A row of low-rise apartments on a street with a few trees and cars parked at the curb.
A street of apartments in Westlake.
Liz Kuball

The city is making moves to officially reinstate zoning rules that require developers to put some affordable units in their new projects.

It’s something Los Angeles used to do in Westlake, until a court ruling invalidated the policy.

The city had begun to enforce the rules again in Westlake last year, when a state law passed that gave cities the power to require that developers include affordable housing in new apartment projects. But it had never formally announced that the regulation was back in effect there.

A motion by Councilmember Gil Cedillo set to go before the planning and land use management committee Tuesday would aim to clear up any confusion between developers and the city. Cedillo’s plan calls for the city to draft an ordinance to add clarifications to the planning guidelines that cover the part of Westlake that borders Downtown, sometimes called Central City West.

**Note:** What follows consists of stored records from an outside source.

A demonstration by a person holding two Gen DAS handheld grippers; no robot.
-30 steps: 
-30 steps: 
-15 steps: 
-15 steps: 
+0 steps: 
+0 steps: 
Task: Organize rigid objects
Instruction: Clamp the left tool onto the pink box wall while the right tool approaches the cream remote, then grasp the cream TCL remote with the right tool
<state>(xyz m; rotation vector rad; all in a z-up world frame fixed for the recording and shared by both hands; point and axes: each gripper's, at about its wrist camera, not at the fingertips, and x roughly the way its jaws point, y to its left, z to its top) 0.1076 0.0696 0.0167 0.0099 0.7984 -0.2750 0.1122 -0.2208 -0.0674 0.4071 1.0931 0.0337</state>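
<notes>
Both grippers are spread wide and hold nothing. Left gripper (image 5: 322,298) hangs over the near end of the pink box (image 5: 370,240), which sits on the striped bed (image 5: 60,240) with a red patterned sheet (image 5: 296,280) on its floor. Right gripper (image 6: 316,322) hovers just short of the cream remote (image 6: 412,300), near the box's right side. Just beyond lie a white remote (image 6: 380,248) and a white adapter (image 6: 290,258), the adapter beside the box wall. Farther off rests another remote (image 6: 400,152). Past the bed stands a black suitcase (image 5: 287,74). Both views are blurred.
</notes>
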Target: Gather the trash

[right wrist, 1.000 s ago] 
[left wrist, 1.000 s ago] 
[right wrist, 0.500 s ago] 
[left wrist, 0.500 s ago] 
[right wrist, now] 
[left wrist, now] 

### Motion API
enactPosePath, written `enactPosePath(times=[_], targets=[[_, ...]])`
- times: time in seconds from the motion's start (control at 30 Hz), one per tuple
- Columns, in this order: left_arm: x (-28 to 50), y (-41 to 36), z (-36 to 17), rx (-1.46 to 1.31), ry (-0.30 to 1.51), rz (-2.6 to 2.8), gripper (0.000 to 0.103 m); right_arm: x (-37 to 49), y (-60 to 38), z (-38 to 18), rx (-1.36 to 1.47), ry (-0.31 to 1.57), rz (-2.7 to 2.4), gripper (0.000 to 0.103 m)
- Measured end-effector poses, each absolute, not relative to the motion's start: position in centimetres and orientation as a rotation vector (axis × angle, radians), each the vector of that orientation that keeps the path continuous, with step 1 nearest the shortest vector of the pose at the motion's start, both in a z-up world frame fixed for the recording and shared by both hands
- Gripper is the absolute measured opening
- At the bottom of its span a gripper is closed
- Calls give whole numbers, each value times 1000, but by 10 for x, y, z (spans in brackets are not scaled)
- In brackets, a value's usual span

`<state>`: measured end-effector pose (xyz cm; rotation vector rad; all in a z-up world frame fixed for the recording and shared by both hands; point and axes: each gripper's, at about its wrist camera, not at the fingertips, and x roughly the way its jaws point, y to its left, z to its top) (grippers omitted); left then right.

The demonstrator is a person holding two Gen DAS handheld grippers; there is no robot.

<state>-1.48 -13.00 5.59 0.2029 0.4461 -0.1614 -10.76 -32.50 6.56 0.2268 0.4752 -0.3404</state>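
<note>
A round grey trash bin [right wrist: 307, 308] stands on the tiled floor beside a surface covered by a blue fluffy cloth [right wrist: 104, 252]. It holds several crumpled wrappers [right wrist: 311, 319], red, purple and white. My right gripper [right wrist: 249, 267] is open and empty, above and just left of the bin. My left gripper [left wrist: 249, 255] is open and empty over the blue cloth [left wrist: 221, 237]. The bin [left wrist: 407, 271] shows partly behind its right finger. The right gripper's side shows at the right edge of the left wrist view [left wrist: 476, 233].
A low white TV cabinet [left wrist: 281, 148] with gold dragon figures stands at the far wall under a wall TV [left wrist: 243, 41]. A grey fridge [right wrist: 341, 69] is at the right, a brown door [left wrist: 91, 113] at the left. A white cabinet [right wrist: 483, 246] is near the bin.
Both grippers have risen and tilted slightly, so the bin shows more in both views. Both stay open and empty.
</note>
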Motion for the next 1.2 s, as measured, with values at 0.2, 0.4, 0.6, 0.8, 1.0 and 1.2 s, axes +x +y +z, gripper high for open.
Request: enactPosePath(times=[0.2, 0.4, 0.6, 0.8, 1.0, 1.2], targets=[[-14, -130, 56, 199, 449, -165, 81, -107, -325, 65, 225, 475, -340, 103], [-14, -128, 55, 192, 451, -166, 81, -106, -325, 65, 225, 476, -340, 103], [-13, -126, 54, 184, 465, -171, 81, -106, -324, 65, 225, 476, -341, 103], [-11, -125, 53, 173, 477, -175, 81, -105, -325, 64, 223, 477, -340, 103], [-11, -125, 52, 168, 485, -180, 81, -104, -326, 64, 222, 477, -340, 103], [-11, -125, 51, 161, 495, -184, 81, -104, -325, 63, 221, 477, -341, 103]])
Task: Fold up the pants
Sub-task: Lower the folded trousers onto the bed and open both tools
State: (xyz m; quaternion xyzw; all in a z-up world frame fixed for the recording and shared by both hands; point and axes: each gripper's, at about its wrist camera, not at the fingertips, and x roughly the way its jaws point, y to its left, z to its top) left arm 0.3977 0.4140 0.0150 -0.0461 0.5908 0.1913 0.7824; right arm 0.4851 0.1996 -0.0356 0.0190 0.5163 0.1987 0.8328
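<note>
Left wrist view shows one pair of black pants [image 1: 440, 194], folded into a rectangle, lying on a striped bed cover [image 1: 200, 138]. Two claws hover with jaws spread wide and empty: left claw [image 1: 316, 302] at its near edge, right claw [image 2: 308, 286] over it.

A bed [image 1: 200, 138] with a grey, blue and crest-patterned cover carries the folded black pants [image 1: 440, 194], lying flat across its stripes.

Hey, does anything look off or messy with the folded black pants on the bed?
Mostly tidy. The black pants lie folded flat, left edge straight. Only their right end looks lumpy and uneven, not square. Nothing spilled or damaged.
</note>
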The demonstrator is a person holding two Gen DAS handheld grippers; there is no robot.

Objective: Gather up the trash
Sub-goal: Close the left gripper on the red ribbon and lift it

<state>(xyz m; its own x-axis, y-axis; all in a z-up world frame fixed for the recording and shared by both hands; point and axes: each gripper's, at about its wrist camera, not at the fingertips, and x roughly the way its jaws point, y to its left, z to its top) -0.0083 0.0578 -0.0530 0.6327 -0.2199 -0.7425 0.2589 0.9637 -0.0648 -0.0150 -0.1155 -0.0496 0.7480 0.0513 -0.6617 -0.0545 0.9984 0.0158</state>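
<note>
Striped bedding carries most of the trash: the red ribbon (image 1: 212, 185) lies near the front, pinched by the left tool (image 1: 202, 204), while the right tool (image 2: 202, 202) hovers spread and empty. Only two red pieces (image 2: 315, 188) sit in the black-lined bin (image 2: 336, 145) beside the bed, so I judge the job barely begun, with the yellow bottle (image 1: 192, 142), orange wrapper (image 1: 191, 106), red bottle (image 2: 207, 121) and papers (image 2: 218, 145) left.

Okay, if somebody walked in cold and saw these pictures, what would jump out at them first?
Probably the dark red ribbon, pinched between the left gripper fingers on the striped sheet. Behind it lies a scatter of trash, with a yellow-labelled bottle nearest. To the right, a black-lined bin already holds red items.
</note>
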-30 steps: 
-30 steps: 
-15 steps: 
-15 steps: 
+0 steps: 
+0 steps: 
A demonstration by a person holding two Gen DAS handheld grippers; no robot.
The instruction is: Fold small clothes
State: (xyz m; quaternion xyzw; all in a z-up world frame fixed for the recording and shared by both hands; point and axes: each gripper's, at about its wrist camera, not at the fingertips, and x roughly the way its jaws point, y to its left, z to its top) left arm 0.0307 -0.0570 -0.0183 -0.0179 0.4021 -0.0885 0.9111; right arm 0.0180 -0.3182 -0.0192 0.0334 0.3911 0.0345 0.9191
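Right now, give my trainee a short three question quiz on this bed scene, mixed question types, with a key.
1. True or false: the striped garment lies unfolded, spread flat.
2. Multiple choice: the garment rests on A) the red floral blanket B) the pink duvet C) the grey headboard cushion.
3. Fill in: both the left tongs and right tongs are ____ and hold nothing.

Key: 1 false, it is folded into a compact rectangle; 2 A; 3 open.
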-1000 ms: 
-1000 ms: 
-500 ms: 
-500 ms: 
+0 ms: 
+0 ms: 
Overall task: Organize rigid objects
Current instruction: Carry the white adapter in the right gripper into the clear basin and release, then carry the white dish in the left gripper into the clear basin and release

“To ensure the fair and equitable imposition of the Specific Plan’s inclusionary housing requirements, which have not been enforced since 2009, on proposed rental housing projects currently in the planning stages,” Cedillo says, it’s important to use a phased approach to the affordable housing requirements “to protect the reasonable expectations of entitlement applicants with planned residential and mixed-use projects in the land development pipeline.”

That ordinance would create a 120-day window between when it is adopted and when new projects would have to comply with the rules, as well as staggered deadlines by which to provide either the affordable units or the in-lieu fee.

The enforcement of the affordable housing requirement already caught at least one developer by surprise. Last year, Jade Enterprises, the developer of a planned 369-unit apartment complex, was alerted by city planning that it could either include 15 percent affordable units or pay an “in lieu” fee to the city’s affordable housing trust fund.

The developer had been working on the project for two years, and expressed concern that changing the make-up of the building at that point would make it financially impossible to build. Jade ultimately appealed the decision to the City Council, which granted its appeal requesting to remove the affordable units from their project. (Representatives for Jade Enterprises declined to comment on the project.)

The zoning rules that mandate that developers put affordable units in their buildings, called “inclusionary zoning,” dates to 1991. By including it in a plan for this portion of Westlake across the freeway from Downtown, the city required developers to set aside a percentage of newly constructed apartments for low-income tenants.

That policy remained in effect until the city lost a court battle in 2009 with developer Geoff Palmer, who did not want to put affordable units in his Piero II apartment complex.

Palmer’s lawyers argued that requiring developers to include affordable housing in their projects violated the state’s Costa Hawkins Rental Housing Act, which bars cities from imposing rent control requirements on newly built properties. A state appeals court agreed, leaving the city unable to enforce its inclusionary zoning requirements.

Though the rules were not being applied to new projects, they weren’t scrubbed from the books. A state bill signed into law in September 2017 tweaked the language of Costa Hawkins to once again give cities the ability to require developers to set aside a portion of new apartments for lower income residents.